Now that omicron cases are starting to drop, Gucciardo is confident the FDA's inspection "cadre is ready to go and will be out there" domestically as well as in foreign inspections.
"Once countries start opening up and allow it, the routine foreign inspections are going to increase," Gucciardo added. "Assuming we get through this wave, in the second half of 2022, FDA will make significant progress on foreign inspections."
The industry may see a draft later this year of a long-awaited set of requirements for medical device quality management systems, which will be subject to evaluation in FDA inspections. The FDA's proposed rule to harmonize the agency's medical device Quality System Regulation with the 2016 standard, which has been going on since 2018, has been completed and is currently under review by the Office of Management and Budget.
CDS, post-pandemic guidance
The FDA in October released its list of proposed draft and final medical device guidance documents for fiscal year 2022. The list is heavy on documents related to software, including the long-awaited final guidance on clinical decision support (CDS) software.
The CDS document has been five years in the making, with the first draft version released by the agency in 2017 and a revised draft in 2019. It outlines how the FDA will regulate software tools, such as sepsis alerts, which are reviewed by clinicians. The FDA's second draft was better received by the medtech industry for taking a risk-based approach after the first draft drew a multitude of complaints.

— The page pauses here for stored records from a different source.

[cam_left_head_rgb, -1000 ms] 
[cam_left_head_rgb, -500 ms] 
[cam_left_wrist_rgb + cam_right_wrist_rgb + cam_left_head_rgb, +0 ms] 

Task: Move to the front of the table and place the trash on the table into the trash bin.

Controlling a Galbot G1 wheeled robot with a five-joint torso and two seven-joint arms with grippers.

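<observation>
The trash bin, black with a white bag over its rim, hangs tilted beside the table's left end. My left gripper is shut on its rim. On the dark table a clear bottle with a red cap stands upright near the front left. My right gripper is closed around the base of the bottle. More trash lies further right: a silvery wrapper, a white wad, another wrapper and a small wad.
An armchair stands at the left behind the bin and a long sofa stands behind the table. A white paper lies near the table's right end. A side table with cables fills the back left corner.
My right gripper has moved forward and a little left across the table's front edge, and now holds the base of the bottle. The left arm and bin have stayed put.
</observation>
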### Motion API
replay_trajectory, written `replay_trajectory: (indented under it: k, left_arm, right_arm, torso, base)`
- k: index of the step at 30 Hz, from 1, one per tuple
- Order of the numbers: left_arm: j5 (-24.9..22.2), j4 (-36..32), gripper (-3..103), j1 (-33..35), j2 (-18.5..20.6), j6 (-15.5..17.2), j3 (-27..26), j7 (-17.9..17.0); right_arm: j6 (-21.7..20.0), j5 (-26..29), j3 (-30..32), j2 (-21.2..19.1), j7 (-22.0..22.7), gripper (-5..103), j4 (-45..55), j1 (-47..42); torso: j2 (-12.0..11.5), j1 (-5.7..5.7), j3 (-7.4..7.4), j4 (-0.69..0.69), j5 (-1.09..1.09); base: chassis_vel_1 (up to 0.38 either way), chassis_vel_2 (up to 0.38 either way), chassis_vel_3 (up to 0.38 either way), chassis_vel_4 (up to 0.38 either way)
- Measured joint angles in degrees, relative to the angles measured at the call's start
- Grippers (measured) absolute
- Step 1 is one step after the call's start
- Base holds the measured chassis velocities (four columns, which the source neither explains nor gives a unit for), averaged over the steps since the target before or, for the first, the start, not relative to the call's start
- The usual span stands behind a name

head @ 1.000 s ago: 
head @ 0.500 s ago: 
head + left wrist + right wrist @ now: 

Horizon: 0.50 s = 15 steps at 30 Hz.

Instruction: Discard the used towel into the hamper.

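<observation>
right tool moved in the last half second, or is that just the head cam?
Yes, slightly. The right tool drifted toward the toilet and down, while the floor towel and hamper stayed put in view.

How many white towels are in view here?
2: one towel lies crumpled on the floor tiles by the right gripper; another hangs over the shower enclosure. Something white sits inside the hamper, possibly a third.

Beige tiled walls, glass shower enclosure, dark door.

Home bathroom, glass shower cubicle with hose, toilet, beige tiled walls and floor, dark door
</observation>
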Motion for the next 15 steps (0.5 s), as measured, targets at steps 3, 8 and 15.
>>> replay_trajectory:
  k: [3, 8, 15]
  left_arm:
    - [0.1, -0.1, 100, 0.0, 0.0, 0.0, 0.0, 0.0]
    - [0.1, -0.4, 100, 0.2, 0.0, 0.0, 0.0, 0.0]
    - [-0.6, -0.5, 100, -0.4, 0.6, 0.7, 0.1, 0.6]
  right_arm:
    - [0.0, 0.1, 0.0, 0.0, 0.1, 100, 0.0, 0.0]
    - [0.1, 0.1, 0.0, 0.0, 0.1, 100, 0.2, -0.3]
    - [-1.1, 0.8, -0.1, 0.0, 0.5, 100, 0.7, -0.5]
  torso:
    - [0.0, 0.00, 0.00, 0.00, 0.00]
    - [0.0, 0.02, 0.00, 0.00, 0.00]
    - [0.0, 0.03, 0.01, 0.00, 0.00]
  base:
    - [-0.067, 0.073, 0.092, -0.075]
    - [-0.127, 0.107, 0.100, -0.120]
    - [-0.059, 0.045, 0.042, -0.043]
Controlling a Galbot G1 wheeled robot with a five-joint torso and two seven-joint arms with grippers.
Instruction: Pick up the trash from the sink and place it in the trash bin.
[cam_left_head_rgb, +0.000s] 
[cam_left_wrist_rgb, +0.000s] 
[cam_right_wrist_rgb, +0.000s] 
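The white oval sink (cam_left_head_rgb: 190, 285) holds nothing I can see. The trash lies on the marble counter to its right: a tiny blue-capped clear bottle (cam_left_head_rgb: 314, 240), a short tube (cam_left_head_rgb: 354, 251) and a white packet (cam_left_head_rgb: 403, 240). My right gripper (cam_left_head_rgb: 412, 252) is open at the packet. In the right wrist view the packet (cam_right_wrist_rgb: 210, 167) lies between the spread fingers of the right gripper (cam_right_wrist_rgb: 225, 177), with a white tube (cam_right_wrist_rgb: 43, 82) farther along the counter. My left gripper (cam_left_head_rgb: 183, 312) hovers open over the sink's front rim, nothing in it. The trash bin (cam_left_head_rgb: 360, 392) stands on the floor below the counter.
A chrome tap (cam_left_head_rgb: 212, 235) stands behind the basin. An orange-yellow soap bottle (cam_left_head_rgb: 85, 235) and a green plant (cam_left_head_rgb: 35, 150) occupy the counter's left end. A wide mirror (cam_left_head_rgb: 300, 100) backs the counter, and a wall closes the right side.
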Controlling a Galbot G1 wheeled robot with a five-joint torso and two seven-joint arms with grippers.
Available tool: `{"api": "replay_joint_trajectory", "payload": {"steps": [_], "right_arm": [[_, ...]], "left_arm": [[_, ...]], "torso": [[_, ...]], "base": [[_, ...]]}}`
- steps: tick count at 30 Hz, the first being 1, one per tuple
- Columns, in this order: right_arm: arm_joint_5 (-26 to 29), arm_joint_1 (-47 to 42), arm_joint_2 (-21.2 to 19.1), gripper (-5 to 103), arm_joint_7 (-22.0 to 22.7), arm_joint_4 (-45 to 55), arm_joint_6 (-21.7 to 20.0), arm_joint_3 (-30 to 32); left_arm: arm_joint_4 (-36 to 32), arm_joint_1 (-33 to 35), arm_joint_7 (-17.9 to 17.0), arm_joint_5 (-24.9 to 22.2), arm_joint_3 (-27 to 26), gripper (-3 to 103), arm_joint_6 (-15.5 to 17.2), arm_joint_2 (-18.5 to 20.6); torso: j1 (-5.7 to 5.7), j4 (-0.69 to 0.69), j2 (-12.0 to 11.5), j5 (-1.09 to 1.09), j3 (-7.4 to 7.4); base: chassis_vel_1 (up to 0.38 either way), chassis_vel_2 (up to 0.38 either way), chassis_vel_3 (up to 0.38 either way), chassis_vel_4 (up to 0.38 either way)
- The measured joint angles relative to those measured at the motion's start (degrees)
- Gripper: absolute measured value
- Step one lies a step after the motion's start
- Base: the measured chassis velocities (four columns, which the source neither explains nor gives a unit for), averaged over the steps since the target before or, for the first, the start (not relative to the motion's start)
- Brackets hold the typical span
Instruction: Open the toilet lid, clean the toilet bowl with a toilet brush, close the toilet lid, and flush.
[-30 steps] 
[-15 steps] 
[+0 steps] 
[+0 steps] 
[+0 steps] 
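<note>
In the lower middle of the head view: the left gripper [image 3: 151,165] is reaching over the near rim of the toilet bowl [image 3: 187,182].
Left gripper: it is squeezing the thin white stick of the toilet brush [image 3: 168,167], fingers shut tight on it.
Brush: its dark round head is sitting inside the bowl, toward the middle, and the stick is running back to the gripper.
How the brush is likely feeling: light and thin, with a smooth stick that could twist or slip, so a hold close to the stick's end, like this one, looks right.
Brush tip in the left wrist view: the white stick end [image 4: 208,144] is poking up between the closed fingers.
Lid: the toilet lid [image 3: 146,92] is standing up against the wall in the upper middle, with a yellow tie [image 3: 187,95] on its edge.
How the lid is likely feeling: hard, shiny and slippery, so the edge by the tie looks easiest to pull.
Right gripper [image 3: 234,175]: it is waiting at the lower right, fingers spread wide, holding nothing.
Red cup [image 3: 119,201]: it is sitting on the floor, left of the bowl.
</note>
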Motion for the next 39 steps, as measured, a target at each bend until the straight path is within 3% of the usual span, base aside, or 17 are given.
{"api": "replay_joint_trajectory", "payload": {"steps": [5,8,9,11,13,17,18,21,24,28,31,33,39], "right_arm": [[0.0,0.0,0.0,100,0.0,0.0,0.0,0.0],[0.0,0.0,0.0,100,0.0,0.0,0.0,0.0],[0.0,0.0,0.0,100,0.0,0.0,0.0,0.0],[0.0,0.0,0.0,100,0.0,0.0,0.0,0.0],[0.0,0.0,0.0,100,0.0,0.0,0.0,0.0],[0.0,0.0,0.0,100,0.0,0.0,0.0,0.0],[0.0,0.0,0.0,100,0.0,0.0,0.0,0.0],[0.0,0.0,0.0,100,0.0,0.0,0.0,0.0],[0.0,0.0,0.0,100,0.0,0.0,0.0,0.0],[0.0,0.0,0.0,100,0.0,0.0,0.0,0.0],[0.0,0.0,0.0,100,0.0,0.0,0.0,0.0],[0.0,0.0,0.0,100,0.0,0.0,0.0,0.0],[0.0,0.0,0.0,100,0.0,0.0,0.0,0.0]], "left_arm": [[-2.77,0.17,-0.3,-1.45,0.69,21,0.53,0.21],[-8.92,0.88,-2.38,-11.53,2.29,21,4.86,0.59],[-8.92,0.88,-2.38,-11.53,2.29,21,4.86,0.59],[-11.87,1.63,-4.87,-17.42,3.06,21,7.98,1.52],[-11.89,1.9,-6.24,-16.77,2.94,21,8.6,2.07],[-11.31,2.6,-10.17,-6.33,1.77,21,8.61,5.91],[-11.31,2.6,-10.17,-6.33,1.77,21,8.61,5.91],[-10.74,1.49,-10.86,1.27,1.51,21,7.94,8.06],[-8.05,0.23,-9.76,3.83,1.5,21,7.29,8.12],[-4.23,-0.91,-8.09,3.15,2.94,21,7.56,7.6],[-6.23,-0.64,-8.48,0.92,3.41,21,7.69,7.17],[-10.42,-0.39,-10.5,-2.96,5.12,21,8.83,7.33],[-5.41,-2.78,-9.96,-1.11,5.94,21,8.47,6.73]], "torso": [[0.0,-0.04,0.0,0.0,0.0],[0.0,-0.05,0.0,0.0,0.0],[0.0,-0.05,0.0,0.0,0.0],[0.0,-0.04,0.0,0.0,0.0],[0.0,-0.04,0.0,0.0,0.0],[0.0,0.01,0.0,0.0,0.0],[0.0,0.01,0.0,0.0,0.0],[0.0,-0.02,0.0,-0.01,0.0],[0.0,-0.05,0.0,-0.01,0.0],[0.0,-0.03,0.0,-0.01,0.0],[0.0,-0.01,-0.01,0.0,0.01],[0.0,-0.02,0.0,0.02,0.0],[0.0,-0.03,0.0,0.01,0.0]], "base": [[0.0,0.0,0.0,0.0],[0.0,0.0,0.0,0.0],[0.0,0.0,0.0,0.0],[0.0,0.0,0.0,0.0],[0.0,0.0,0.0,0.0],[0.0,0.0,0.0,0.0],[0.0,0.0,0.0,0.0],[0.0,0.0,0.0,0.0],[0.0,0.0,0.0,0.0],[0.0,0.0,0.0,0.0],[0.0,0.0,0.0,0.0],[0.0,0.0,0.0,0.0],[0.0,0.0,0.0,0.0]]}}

"With regard to decision support, I anticipate that FDA will come out with its final CDS guidance in the not-too-distant future," said Bradley Merrill Thompson, an attorney at Epstein Becker Green. "I hope it will be different from the proposal, but we shall see. They have been overreaching in trying to discourage CDS that addresses higher risk diseases and conditions."
Kyle Faget, co-chair of the healthcare and life sciences practice group at Foley & Lardner, said if the issuance of the final CDS software guidance were to occur this year, as the FDA intends, it would be "huge" for developers of technology in that space who require more regulatory clarity.
"The risk-based approach to enforcement that FDA issued previously is not easy for developers to follow," Faget said. "FDA needs to provide more clarity for developers as to where the boundaries are for each one of those categories."
The FDA in late December issued draft guidance on the agency's COVID-19 transition plans for medical devices authorized under an EUA, communicating their intention to give holders of EUAs 180 days notice of its intent to terminate their emergency authorizations. The document is currently open for comment.
Another draft guidance, Plan for Medical Devices That Fall Within Enforcement Policies Issued During the Coronavirus Disease 2019 (COVID-19) Public Health Emergency, was also released in late December. The document provides "recommendations and expectations to manufacturers of devices that fell within enforcement policies to transition back to normal operations when the public health emergency expires."
Morgan Lewis' Gucciardo believes that once medical device manufacturers "start transitioning from EUA or enforcement policies to 510(k), there will be some slowdowns and folks should manage for that."
Still, exactly when the U.S. public health emergency will end remains an open question, though 2022 doesn't seem likely, Gucciardo added.